I built CERAH AI to address the trust problem in AI-generated educational content. Unlike standard AI tools that give you answers without context, CERAH shows exactly which sources inform each response and calculates reliability scores based on source quality.
The system integrates Wikipedia for broad coverage and arXiv for STEM topics, then uses semantic similarity matching to find relevant content. Each response displays a reliability percentage calculated from source types (academic papers weighted higher than blogs) and content relevance scores.
For example, if you ask about quantum mechanics, you'll see whether the answer comes from peer-reviewed papers (high reliability) or general web content (lower reliability), with expandable source details showing similarity scores and direct links.
Current limitations: Uses a small curated knowledge base for core topics, keyword-based related topic suggestions, and mock source references in some reliability calculations. This is an MVP focused on validating whether source transparency actually changes how people evaluate AI-generated educational content.

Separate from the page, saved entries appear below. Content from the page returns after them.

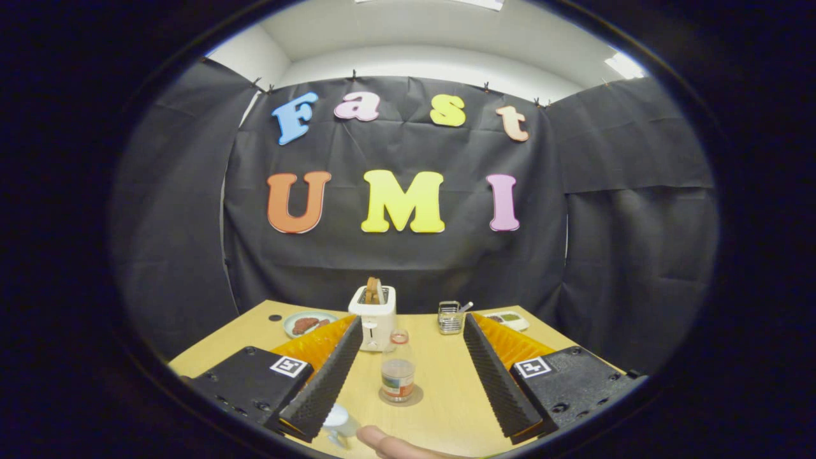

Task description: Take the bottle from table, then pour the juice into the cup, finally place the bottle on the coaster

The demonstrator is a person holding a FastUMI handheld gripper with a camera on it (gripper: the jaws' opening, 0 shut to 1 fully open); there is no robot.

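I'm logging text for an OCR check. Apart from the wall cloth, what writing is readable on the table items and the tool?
Label on the bottle: too blurred to read.
The square markers on the open hand-held gripper, its fingers flanking the bottle: black-and-white patterns, no words.
The toaster: no text visible.

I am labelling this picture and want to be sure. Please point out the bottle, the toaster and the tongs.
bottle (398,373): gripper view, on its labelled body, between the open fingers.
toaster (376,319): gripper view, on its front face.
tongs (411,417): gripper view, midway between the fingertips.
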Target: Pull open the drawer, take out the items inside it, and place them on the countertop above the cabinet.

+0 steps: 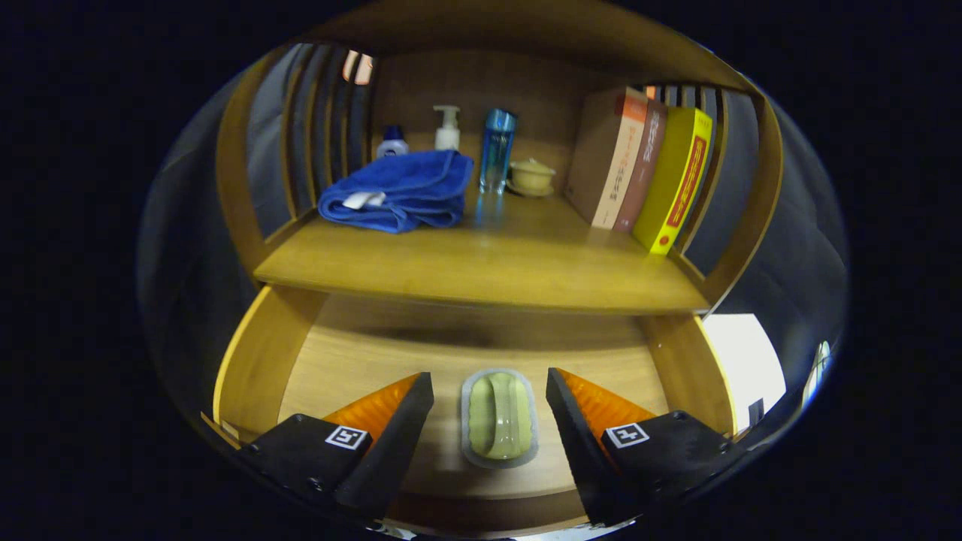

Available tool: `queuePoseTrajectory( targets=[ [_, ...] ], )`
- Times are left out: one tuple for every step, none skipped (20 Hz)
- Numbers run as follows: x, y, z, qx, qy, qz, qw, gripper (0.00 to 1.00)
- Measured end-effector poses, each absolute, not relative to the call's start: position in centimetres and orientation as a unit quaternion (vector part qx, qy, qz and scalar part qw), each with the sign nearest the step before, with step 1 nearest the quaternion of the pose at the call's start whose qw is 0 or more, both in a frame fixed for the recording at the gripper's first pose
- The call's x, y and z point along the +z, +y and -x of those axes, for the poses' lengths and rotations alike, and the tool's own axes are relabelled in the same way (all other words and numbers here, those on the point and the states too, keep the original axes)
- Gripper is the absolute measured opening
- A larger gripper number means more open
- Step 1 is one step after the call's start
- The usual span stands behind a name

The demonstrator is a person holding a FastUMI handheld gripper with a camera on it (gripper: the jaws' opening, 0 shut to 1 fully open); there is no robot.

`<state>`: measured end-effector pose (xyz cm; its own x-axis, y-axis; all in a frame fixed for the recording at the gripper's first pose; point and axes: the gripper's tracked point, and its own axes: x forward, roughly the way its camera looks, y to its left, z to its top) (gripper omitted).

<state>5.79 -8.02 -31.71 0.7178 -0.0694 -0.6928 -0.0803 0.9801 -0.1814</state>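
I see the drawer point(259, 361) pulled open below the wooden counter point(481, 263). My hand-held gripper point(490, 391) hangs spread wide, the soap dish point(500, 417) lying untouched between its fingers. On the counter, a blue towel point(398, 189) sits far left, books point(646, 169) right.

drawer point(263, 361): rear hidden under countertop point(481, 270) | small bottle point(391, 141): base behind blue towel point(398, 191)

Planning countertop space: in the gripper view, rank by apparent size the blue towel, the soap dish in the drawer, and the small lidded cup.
1. blue towel
2. soap dish, between the open claw fingers; nearness inflates it
3. lidded cup
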Motion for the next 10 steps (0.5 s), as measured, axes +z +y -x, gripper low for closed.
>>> queuePoseTrajectory(
  targets=[
    [-32.5,-8.8,-5.7,-0.004,0.389,0.103,0.916,0.99],
    [-33.1,-9.6,-5.7,-0.014,0.4,0.106,0.91,0.99],
    [-33.8,-9.8,-5.6,-0.017,0.41,0.103,0.906,0.99],
    [-34.4,-10.0,-5.6,-0.019,0.42,0.097,0.902,0.99],
    [-34.9,-10.4,-5.5,-0.022,0.428,0.092,0.899,0.99],
    [-35.3,-10.6,-5.5,-0.024,0.434,0.087,0.896,0.98],
    [-35.7,-11.0,-5.3,-0.028,0.441,0.083,0.893,0.98],
    [-36.1,-11.1,-5.2,-0.027,0.448,0.079,0.89,0.92],
    [-36.4,-11.3,-5.0,-0.029,0.454,0.078,0.887,0.87],
    [-36.7,-11.4,-5.0,-0.029,0.458,0.077,0.885,0.81]
  ],
)
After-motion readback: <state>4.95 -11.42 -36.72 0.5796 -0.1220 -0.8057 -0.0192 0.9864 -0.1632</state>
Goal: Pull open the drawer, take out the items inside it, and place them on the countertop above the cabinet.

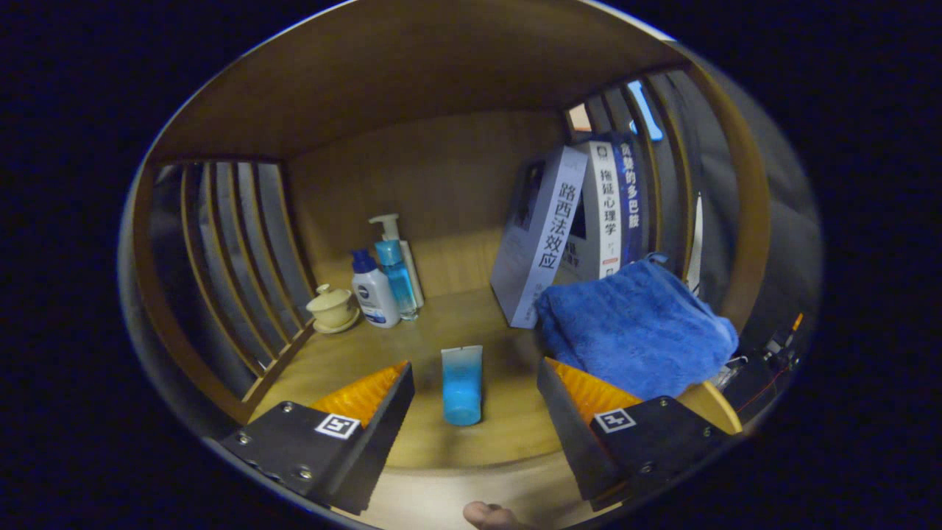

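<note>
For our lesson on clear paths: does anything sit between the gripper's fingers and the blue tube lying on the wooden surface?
Nothing visible does. The blue tube lies on the wooden surface between the open fingers of the gripper, touched by neither. The blue towel sits beside the right finger, off that line.

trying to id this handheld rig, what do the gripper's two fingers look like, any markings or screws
The gripper has two wedge-shaped fingers with ribbed inner pads. Each finger has a flat plate on top carrying a small square black-and-white marker and a few round screws.
</note>
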Motion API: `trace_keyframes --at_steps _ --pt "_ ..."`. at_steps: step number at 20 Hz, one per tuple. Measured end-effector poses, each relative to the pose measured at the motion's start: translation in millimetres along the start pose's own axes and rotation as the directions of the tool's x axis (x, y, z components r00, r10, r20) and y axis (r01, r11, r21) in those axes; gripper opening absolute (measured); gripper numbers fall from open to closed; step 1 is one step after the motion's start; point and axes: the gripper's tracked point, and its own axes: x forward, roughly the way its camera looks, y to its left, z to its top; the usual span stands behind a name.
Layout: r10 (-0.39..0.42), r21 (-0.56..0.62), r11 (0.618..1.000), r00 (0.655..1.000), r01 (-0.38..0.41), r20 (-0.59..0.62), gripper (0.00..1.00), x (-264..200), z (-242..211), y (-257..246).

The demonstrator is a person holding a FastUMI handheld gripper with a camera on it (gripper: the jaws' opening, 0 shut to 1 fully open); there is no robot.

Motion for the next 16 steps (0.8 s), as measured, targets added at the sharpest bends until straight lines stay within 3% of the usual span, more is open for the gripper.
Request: trace_keyframes --at_steps 9,16 --pt "0.072 -0.088 0.994 0.982 -0.058 0.174 1.0 -133 19 0" --pt "0.09 -0.12 0.991 0.969 -0.063 0.232 1.0 -220 -18 -9"
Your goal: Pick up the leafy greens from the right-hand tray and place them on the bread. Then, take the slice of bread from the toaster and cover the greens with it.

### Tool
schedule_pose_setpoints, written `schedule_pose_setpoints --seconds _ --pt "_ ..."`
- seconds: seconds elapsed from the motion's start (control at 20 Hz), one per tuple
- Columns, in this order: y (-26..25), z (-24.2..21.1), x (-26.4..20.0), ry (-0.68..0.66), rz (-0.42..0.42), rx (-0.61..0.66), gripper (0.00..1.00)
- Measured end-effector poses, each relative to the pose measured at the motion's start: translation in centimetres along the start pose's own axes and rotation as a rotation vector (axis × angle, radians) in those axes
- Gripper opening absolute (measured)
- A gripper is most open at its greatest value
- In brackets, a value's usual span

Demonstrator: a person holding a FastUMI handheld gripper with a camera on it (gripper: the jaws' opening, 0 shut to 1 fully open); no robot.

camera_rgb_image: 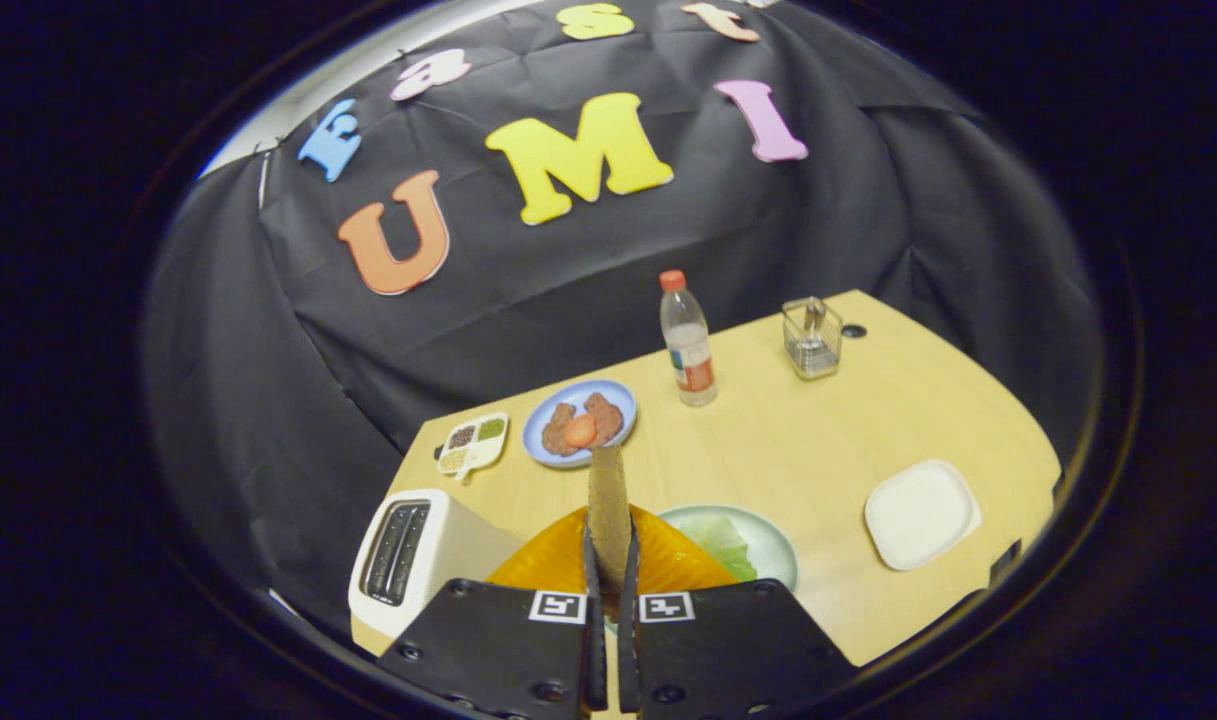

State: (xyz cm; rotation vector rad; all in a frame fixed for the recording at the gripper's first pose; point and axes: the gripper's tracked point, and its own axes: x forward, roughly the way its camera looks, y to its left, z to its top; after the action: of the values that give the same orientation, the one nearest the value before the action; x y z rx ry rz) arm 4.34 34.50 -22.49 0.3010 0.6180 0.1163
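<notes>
The tongs [609, 570] are closed almost fully, both fingers pressing on a slice of bread [609, 500] that stands upright on its edge between them. The slice shows its thin brown crust side, tall and narrow, rising beyond the fingertips. Directly beneath it lies an orange plate [558, 565], and just beside that, on the right, a pale green plate [773, 545] holds leafy greens [720, 545], light and crinkled, partly hidden behind the tongs.

The white toaster [408, 560] sits to the left of the tongs, near the counter's front-left corner, its 2 slots dark. Beyond the slice are a blue plate [580, 423] with brown pieces and something orange-red on it, and a small divided dish [473, 443] close to the counter's left edge. A bottle [687, 340] with a red cap and a wire basket [812, 338] stand near the far edge. A white square plate [921, 513] rests near the right edge. The counter [818, 440] is open between the bottle and the white plate.
</notes>
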Motion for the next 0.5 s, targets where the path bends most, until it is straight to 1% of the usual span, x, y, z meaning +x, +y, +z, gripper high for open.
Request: schedule_pose_setpoints --seconds 0.15,0.3,0.5 --pt "-0.9 -2.5 2.0 0.059 0.014 0.101 0.05" --pt "-1.9 -3.6 3.5 0.063 0.019 0.113 0.05" --pt "-2.4 -4.4 5.0 0.072 0.07 0.125 0.05"
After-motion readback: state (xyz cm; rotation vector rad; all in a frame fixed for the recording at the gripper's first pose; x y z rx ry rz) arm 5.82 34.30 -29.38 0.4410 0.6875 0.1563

The question I'm trying to answer: Does knowing that your AI answer is based on Wikipedia vs academic papers vs general knowledge actually influence how much you trust the information? Built with Python/Streamlit, integrates Wikipedia API and arXiv API, uses sentence-transformers for semantic search.
Live demo: https://cerahailearningassistantmvp-bj8fmubn3p3eyu4cohthto.s...
Looking for feedback on whether the reliability scoring concept resonates with the HN community and if the source transparency approach has merit for educational AI tools.